**YOUR OBJECTIVE**. Here are the records. Write out exactly the lines between the one holding "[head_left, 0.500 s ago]" and the one holding "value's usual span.", inclusive.

[Stored entries]
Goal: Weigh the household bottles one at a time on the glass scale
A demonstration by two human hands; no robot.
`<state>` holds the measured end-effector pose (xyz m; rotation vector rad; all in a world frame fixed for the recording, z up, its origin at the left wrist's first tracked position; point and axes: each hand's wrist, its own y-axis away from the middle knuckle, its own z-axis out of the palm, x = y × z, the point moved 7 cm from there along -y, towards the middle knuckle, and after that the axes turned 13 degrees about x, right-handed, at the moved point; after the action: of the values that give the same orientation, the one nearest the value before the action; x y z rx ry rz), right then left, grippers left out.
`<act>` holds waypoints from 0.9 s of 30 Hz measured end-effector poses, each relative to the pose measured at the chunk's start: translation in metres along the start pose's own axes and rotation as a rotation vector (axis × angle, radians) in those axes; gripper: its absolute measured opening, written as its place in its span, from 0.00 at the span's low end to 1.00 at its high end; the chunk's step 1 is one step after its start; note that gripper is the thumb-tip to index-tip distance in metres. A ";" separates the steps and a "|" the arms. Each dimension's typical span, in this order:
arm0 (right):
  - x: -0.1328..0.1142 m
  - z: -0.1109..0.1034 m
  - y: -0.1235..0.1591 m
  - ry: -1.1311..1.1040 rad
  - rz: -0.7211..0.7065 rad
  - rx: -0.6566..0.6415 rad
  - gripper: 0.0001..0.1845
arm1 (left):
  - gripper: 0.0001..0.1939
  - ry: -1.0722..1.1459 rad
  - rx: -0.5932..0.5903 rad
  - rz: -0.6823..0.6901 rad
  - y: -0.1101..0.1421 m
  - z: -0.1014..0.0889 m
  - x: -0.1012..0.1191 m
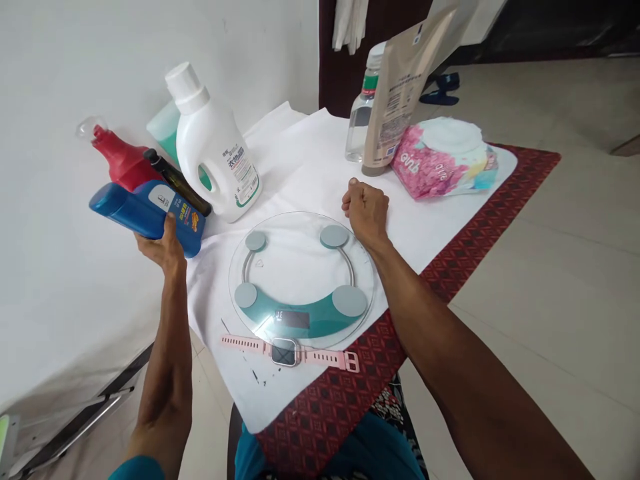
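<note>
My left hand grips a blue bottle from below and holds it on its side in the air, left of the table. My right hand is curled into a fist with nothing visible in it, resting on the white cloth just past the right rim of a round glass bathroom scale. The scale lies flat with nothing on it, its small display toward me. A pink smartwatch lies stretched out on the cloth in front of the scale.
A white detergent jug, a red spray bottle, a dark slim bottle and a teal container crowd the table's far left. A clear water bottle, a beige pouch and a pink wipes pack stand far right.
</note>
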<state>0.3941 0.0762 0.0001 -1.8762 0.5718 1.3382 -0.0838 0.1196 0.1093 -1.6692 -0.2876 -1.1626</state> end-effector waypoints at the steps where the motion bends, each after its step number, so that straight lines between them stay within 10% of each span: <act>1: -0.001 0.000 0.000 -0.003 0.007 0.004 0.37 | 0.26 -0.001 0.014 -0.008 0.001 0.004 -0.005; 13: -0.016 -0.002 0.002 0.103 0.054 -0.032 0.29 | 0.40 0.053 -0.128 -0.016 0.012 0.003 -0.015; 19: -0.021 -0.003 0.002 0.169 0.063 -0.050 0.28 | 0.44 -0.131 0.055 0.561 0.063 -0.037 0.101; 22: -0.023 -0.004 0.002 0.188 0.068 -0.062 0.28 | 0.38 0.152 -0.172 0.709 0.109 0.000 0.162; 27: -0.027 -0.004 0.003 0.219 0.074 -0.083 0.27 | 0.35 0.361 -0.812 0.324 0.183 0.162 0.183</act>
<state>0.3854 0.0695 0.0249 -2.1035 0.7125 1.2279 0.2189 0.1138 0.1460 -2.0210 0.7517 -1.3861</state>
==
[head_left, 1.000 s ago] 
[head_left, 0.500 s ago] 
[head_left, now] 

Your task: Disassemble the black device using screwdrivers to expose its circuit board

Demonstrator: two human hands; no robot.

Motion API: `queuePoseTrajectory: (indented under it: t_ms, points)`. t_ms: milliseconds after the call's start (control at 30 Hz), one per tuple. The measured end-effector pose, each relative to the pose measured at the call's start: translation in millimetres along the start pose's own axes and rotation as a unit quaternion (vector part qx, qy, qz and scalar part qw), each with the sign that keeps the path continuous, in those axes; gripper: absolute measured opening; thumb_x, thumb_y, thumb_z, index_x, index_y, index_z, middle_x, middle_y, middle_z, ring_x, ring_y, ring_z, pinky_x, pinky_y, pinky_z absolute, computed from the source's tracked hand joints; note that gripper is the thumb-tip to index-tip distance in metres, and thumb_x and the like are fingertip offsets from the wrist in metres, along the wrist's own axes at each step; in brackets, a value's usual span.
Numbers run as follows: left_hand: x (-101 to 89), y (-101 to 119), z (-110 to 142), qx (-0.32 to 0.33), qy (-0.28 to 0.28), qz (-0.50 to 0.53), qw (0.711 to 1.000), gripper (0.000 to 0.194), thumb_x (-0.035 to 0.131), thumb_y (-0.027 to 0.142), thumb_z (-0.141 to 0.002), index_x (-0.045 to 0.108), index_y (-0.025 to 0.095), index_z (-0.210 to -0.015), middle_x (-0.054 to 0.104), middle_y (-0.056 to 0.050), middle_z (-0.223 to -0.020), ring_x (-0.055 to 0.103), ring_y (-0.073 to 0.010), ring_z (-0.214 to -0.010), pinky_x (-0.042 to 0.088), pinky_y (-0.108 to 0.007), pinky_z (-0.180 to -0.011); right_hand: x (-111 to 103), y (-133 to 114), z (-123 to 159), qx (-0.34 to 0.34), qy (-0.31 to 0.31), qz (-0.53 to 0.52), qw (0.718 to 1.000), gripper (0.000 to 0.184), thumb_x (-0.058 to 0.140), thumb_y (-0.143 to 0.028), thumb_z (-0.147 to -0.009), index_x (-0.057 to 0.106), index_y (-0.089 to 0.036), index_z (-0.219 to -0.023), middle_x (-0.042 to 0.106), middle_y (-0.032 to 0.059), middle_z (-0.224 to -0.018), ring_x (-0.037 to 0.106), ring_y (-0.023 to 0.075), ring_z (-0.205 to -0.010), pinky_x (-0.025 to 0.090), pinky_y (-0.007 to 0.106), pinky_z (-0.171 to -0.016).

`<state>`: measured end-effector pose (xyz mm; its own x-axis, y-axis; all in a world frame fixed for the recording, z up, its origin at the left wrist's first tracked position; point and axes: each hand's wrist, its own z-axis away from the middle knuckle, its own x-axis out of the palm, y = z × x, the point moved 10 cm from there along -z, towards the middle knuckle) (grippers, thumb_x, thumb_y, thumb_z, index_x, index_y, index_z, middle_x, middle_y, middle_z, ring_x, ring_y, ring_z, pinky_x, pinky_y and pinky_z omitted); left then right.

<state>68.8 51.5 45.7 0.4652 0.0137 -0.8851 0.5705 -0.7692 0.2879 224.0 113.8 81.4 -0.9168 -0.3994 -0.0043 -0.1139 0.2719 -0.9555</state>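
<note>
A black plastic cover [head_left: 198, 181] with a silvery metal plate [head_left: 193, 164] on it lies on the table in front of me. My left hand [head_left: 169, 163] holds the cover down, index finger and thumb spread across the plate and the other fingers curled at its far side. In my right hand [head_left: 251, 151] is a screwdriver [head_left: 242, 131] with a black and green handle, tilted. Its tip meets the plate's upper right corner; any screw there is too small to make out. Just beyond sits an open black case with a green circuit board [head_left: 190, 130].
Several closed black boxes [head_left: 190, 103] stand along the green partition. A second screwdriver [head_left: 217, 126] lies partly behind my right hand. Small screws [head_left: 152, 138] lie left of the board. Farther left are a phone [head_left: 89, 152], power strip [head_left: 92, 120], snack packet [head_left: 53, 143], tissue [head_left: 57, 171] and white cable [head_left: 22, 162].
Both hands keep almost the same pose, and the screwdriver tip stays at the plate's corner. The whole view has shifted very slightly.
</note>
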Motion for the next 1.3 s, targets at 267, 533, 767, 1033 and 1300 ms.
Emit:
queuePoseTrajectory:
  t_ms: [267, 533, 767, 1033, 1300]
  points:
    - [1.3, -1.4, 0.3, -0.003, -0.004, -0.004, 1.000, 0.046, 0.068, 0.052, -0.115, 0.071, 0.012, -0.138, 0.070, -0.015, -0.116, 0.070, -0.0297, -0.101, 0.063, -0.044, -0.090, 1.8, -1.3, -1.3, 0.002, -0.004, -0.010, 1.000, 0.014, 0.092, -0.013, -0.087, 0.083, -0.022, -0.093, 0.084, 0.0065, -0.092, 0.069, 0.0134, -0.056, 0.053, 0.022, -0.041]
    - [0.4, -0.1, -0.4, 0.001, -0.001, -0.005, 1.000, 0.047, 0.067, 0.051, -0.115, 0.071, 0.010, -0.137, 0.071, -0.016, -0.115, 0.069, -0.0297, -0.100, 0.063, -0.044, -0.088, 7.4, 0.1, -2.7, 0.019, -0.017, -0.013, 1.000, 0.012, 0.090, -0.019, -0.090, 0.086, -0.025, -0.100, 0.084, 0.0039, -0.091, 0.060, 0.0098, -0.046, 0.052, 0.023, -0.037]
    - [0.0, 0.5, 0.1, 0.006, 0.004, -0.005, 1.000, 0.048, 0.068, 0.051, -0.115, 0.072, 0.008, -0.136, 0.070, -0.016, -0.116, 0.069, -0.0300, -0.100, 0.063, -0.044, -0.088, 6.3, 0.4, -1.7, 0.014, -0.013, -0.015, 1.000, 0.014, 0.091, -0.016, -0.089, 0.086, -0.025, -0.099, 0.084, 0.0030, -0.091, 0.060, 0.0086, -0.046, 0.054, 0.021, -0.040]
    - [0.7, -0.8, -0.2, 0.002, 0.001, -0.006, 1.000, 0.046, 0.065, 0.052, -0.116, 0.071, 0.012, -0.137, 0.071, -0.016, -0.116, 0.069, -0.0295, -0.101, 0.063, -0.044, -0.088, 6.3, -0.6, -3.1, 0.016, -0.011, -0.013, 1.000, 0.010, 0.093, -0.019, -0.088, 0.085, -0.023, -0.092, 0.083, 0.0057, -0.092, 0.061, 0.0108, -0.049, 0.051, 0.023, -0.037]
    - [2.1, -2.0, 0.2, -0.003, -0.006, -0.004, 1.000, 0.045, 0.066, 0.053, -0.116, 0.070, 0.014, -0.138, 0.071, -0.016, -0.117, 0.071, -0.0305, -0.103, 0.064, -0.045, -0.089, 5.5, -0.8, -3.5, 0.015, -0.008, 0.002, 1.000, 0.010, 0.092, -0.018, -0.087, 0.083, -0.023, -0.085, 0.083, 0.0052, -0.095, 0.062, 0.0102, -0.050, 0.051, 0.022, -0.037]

**RESPONSE AREA**.
[head_left, 0.500 s ago] 
[head_left, now] 

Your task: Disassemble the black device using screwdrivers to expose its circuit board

Demonstrator: two human hands; no robot.

Motion API: `queuePoseTrajectory: (indented under it: t_ms, points)`. t_ms: milliseconds after the call's start (control at 30 Hz), one per tuple. The measured end-effector pose, each relative to the pose measured at the call's start: translation in millimetres along the start pose's own axes and rotation as a unit quaternion (vector part qx, qy, qz and scalar part qw), each with the sign that keeps the path continuous, in those axes; gripper: absolute measured opening; thumb_x, thumb_y, thumb_z, index_x, index_y, index_z, middle_x, middle_y, middle_z, ring_x, ring_y, ring_z, pinky_x, pinky_y, pinky_z absolute, computed from the source's tracked hand joints; note that gripper is the thumb-tip to index-tip distance in metres, and thumb_x and the like are fingertip offsets from the wrist in metres, along the wrist's own axes at each step; in brackets, a value's usual span.

Nothing else remains in this exercise.